* WORK TO BE COMPLETED: Give every line from the entries that contains "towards".

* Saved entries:
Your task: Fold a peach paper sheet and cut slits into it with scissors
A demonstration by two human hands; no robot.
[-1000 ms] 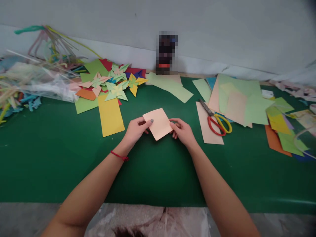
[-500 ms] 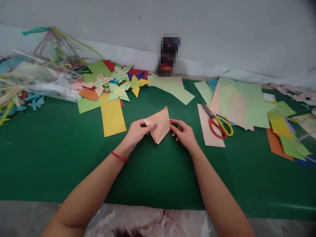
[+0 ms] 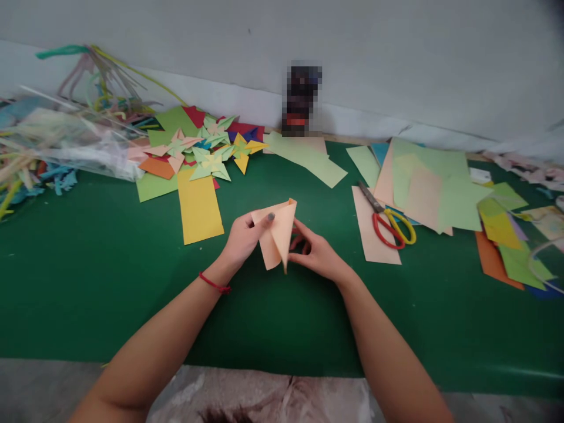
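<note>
A peach sheet of folded origami paper [image 3: 277, 231] is held up over the green table, its right flap bent over into a narrow point at the bottom. My left hand [image 3: 244, 235] pinches its left side, thumb on the front face and fingers behind. On the other side my right hand [image 3: 318, 249] has its index finger and thumb at the right flap, fingers curled; the fingertips are partly hidden by the paper. A yellow paper rectangle [image 3: 200, 208] lies left of my left hand. Right of my right hand, scissors [image 3: 388, 223] with red and yellow handles rest on a peach strip [image 3: 368, 232].
Folded paper stars [image 3: 212, 163] sit on coloured sheets at the back left, beside a plastic bag [image 3: 97, 150] and coloured strips. Pale green sheets [image 3: 458, 188] are stacked at the right, with more coloured papers [image 3: 504, 235] beyond. A pixelated object [image 3: 302, 100] stands by the wall.
The paper's right flap has been folded inward, so its outline is narrower and its lower tip hangs further down. My right hand has shifted left and slightly down with it.
</note>
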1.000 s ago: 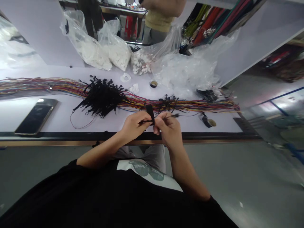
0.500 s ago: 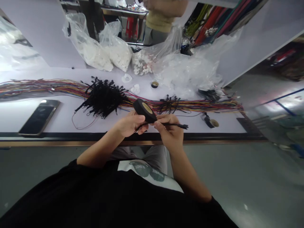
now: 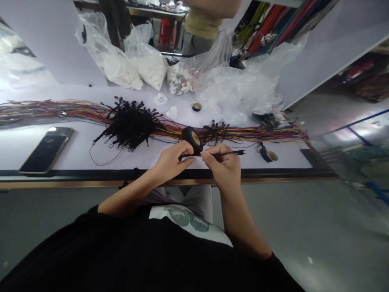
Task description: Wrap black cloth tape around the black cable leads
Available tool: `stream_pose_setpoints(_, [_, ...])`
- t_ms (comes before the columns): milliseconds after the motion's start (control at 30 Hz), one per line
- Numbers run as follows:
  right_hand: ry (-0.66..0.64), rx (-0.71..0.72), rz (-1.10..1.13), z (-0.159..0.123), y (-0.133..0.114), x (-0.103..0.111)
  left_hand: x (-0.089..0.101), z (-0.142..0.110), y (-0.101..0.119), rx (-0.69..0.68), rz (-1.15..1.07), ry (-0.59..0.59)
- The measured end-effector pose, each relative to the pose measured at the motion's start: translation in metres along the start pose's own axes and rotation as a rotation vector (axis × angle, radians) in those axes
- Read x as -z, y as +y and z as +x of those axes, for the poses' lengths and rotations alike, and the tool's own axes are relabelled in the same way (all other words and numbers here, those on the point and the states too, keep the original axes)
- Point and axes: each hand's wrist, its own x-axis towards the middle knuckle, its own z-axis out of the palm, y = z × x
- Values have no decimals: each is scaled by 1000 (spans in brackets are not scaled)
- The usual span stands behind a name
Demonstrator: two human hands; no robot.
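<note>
My left hand point(image 3: 174, 161) is curled, its fingers against a roll of black tape point(image 3: 192, 139) that stands on edge above the table. Between its thumb and forefinger a dark strand shows in part. With thumb and forefinger pinched, my right hand point(image 3: 225, 164) grips a thin black cable point(image 3: 228, 153), whose connector end sticks out to the right. The roll's lower edge meets the cable between the two hands. Behind them a bundle of coloured wires point(image 3: 173, 130) runs along the table, with a heap of black connector ends point(image 3: 130, 123) on its left part.
A phone point(image 3: 47, 150) lies at left. A small tape roll point(image 3: 196, 107) and another tape roll point(image 3: 270, 155) rest on the table. Plastic bags of white parts point(image 3: 152, 73) line the back, beside a large clear bag point(image 3: 240, 89). A person point(image 3: 202, 28) is beyond the partition.
The tape roll has swung to the right and more upright. My left thumb has come off its face and dropped lower. My right hand has shifted slightly right with the cable.
</note>
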Motion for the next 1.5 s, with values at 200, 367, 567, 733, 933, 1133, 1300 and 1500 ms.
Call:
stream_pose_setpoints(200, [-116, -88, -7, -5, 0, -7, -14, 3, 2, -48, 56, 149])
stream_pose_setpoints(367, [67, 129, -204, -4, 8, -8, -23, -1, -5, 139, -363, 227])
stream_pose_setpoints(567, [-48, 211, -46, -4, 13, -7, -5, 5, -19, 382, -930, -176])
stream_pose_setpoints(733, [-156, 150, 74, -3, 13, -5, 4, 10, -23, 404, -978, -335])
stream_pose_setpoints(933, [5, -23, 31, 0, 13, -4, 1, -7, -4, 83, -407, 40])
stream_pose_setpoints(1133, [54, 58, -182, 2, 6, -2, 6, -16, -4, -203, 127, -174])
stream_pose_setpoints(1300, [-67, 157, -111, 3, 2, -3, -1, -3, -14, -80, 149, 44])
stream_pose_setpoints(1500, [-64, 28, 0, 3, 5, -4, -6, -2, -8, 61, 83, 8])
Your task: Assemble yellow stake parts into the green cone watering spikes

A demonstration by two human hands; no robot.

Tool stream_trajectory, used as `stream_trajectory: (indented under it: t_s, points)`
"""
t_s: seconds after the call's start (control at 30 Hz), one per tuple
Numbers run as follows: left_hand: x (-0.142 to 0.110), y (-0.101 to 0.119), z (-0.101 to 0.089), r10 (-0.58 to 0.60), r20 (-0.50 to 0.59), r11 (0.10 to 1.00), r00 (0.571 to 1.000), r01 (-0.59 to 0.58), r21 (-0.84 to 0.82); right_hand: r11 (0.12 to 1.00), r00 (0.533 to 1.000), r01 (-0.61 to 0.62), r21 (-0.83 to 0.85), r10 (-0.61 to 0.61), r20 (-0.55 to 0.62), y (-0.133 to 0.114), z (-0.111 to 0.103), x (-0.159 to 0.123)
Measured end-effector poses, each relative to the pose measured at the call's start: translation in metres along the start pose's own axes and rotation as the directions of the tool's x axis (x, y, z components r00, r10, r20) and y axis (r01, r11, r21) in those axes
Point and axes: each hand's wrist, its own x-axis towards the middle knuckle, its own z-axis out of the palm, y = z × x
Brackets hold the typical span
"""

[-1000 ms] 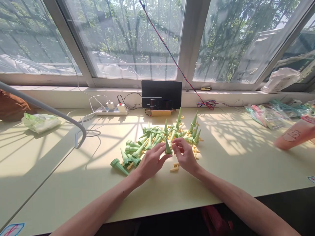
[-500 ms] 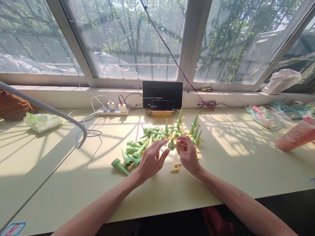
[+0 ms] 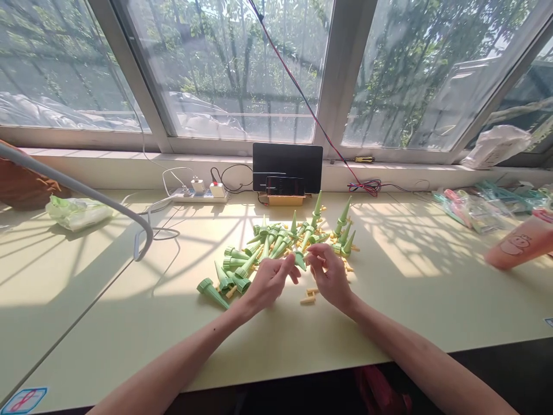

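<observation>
My left hand [image 3: 268, 282] pinches a green plastic watering spike [image 3: 299, 261] between thumb and fingers, its pointed end tilted down toward the right. Close by on the right, my right hand [image 3: 330, 275] has its thumb and fingertips drawn together near the spike; what they hold, if anything, is too small to make out. Behind both hands lies a heap of green spikes [image 3: 242, 270], many with short yellow pegs. Several assembled spikes [image 3: 343, 217] stand point up at the heap's right side. Loose yellow pegs [image 3: 308, 300] rest on the table below my hands.
A tablet [image 3: 287, 164] and a phone [image 3: 286, 185] lean near the windowsill. To their left sits a power strip [image 3: 199, 196] with cables. A grey curved bar [image 3: 86, 187] crosses the left side. At right lies a pink cup [image 3: 518, 242] beside plastic packets [image 3: 475, 207].
The spike has tipped from point up to point down, and my left fingers have closed on it. My right hand has barely moved.
</observation>
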Motion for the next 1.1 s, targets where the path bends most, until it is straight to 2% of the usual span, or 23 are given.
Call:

* WORKED SOLUTION:
- Point and axes: each hand's wrist, its own x-axis towards the middle knuckle, its own z-axis out of the palm, y = z × x
Point and axes: each hand's wrist, its own x-axis towards the middle knuckle, its own z-axis out of the palm, y = z × x

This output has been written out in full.